Welche Reifenbreite passt maximal in den Hinterbau des Six von 2008?
Konkrete, passt ein Minion 2.5er, die fallen ja eh n bisschen kleiner aus, oder?


----------



## Indian Summer (19. Oktober 2009)

Alle Six-Fahrer hier im Forum sind also angesprochen. Was fahrt Ihr
für Reifen?

@Burnhard
Was fährst Du jetzt für einen HR-Reifen in Deinem Six?

Cheers,

Fritz


----------



## MTB-News.de




----------



## Burnhard (20. Oktober 2009)

zZ 2.35er Minion und der fällt weitaus schmaler aus als der kenda nevegal.
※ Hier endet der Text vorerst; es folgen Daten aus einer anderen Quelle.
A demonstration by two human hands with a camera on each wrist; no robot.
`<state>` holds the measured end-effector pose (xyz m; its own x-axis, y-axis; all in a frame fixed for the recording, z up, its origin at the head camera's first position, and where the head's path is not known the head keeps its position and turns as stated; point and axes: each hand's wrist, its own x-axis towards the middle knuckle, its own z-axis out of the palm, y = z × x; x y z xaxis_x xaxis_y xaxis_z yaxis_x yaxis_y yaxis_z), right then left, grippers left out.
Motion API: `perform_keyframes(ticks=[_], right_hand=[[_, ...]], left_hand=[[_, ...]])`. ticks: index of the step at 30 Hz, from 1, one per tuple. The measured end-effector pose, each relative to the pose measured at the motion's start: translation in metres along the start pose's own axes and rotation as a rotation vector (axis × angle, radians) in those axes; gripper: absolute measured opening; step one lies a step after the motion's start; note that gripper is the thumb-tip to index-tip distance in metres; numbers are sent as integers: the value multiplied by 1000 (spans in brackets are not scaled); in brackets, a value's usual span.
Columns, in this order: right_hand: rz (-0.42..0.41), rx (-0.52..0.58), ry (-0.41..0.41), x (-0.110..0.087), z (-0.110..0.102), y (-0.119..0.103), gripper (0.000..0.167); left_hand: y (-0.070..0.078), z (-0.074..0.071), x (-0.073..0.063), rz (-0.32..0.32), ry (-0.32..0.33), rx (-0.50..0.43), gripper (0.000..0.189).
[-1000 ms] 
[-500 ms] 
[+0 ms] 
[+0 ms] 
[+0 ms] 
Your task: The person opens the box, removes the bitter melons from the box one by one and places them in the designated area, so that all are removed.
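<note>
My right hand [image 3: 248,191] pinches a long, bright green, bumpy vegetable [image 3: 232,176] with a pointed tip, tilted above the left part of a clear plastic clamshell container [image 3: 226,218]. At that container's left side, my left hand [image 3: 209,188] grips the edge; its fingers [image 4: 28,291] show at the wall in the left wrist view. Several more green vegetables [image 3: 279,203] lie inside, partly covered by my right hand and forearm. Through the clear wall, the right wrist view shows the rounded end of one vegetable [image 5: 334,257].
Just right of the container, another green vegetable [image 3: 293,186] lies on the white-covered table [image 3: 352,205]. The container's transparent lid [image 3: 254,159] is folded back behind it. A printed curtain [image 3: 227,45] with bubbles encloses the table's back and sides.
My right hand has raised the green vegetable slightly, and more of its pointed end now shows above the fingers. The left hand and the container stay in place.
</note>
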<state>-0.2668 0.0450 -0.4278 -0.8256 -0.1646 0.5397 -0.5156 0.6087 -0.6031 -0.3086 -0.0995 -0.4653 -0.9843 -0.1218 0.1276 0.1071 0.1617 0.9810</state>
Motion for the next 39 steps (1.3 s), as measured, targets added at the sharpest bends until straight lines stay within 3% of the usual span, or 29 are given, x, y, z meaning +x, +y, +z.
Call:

Also sollte er eigentlich schon noch ne Nummer größer passen.


----------



## Burnhard (10. Dezember 2009)

Wens interessiert:
Fahre jetzt sogar 2.5er Muddy Marys. Also sollten die 2.5er Minions aufjedenfall passen.


----------



## mac80 (31. Dezember 2009)

Danke


----------



## Female (24. Januar 2010)

2.5er Intense passt, ebenso der 2.5er Wetscream.
Normalerweise war der Swampthing in 2.5 dran, aber der baut sehr schmal (halt auch je nach Felge).

Edit: Ups sorry, war ja nach dem 08er Modell gefragt. Hatte ein 07er.


----------